When the usual merger dynamics are set in motion, there’s a surge of ambiguity and uncertainty, a drop in the trust level, and self-protective behaviors on the part of employees. That in turn, produces the customary organizational problems: communication difficulties, loss of team play, power struggles, low morale, and weak commitment.

MISCAST MANAGERS

One of the most common results of mismanaged mergers is bad staffing decisions. And those decisions, in turn, contribute to further mismanagement as the integration process continues.

The way many companies, even big and supposedly sophisticated firms, approach the staffing issue is often indefensible. The decisions regarding who will go, who will stay, and who will go where are made on the basis of expediency, favoritism, hunches, first impressions, highly questionable secondhand information, and negotiated trade-offs. The result, obviously, is that important management and executive slots are filled by misfits.

A man who is strong technically but doesn’t have a nickel’s worth of management aptitude or interpersonal skills is tapped to head up a research and development function. A highly structured, deliberate, slow-paced person is named to a vice president’s job that involves vague assignments, requires a high tolerance for ambiguity, demands decisiveness, and desperately needs someone with a sense of urgency.

These people are going to fail. Th ey are going to cost the company a lot of money and cause misery for others.

Why did they get these jobs in the first place? The R&D fellow just happened to be in the wrong place (for the company, that is) at the right time. His boss, who would have been the obvious choice, and who could have done a good job, had joined a competing firm a few weeks before the merger.

He had not been replaced. So the company made one of the common staffing mistakes: struggling to work with what you have instead of going aft er what you need.
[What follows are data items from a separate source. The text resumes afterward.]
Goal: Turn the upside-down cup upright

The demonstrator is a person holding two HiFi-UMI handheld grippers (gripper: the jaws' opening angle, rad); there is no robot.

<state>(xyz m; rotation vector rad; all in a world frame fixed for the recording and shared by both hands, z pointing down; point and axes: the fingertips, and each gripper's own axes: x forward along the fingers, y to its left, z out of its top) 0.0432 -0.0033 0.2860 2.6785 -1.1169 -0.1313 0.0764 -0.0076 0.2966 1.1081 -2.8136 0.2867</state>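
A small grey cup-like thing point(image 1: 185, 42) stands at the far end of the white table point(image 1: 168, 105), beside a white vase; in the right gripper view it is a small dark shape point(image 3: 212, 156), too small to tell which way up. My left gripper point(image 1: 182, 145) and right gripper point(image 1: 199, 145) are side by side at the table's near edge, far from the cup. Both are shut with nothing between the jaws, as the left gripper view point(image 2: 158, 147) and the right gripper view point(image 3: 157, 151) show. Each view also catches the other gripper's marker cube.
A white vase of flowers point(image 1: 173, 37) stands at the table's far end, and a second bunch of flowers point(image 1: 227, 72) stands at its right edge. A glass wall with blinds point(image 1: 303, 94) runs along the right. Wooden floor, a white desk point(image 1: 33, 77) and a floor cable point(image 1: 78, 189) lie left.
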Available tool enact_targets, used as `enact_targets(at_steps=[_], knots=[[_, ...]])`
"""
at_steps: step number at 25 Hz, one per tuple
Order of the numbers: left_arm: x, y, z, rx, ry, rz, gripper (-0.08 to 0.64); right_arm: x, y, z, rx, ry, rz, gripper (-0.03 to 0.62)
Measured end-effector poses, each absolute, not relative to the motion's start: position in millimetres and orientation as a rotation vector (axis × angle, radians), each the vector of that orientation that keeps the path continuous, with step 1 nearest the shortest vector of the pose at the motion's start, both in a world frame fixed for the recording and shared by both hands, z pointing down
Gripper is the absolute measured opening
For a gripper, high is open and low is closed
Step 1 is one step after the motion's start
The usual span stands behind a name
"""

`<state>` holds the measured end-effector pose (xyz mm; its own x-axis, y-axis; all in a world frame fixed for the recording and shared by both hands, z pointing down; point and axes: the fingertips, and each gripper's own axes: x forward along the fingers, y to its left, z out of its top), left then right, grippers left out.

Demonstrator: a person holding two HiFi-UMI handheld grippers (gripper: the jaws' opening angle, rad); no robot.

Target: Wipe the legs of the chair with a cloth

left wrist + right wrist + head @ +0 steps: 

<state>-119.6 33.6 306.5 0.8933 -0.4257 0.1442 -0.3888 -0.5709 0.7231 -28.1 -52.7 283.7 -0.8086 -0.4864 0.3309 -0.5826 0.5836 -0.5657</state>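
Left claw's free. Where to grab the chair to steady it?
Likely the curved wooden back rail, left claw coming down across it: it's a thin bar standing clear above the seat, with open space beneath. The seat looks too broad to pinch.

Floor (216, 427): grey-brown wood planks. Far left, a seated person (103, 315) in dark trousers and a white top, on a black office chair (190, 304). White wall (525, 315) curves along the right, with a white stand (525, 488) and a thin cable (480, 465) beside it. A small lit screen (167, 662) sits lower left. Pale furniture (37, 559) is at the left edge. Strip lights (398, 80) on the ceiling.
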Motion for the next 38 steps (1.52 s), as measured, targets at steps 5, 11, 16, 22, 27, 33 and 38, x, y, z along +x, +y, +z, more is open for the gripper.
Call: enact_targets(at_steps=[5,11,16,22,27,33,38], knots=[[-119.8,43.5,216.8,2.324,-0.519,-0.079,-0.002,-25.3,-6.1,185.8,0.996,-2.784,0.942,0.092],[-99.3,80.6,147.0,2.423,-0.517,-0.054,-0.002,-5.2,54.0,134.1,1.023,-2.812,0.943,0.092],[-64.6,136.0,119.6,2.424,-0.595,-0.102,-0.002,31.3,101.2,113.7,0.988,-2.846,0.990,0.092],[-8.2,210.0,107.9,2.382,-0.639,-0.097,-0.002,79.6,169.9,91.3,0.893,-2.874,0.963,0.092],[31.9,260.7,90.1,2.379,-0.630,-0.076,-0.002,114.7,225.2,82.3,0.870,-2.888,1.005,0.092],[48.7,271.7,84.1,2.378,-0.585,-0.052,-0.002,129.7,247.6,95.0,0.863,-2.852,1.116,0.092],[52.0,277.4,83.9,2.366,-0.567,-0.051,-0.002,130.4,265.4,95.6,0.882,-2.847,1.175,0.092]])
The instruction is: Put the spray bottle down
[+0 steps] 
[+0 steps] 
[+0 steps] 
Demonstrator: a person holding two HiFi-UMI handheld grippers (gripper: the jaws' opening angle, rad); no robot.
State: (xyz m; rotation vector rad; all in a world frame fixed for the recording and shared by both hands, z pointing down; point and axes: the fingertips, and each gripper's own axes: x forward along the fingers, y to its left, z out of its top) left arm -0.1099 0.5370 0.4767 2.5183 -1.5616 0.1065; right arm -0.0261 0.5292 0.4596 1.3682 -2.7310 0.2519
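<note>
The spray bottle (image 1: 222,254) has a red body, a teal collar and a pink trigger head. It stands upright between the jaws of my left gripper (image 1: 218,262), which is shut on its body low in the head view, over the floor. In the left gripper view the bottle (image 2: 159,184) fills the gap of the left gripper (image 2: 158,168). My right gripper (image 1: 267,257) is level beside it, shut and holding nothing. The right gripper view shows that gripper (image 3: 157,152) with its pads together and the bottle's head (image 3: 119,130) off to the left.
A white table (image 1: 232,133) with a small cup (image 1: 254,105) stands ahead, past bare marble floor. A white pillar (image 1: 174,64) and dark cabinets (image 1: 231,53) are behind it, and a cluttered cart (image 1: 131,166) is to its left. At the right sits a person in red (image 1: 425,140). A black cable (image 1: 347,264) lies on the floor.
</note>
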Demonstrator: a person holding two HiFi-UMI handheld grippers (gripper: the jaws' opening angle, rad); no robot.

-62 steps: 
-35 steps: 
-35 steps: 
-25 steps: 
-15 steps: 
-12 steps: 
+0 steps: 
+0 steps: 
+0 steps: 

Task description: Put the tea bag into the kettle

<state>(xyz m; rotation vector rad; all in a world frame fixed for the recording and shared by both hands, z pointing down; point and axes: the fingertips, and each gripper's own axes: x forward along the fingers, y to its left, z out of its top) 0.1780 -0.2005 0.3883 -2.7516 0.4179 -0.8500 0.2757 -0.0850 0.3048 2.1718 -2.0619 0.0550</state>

The vice president ended up in his slot because the two merging companies were swapping jobs and people in a lame attempt to be fair and equitable—sort of like choosing up sides—and this fellow had to go somewhere.

The best way, by far, is to involve experts in staffing decisions and restructuring issues. They can bring objectivity plus a valuable background of experience that lets them speak authoritatively about things.

A good merger consultant will challenge faulty reasoning, and also can speak with frankness about someone’s qualifications when management might feel uncomfortable being so blunt. Let the consultant be the “heavy” and help broker the negotiations on sensitive staffing issues.

Miscasting of people can cost a great deal. It sometimes results in overstaffing, and that obviously means unnecessary names on the payroll. It may also result in understaffing, which can be just as costly or even more expensive.

The people who are going to carry major responsibility for managing the merger process need to possess several key characteristics:

  • High-energy level
  • Flexibility and the ability to improvise
  • Decisiveness
  • Strong interpersonal skills
  • A willingness, and ability, to take charge
  • A knack for keeping many balls in the air simultaneously
  • A keen sense of urgency
  • High tolerance for stress and pressure; psychological resilience

These are characteristics that equip a person to manage transition and be an agent of change.

If the right people are in charge, many problems will be prevented, and they will be able to cut the firm’s losses on those that cannot be avoided.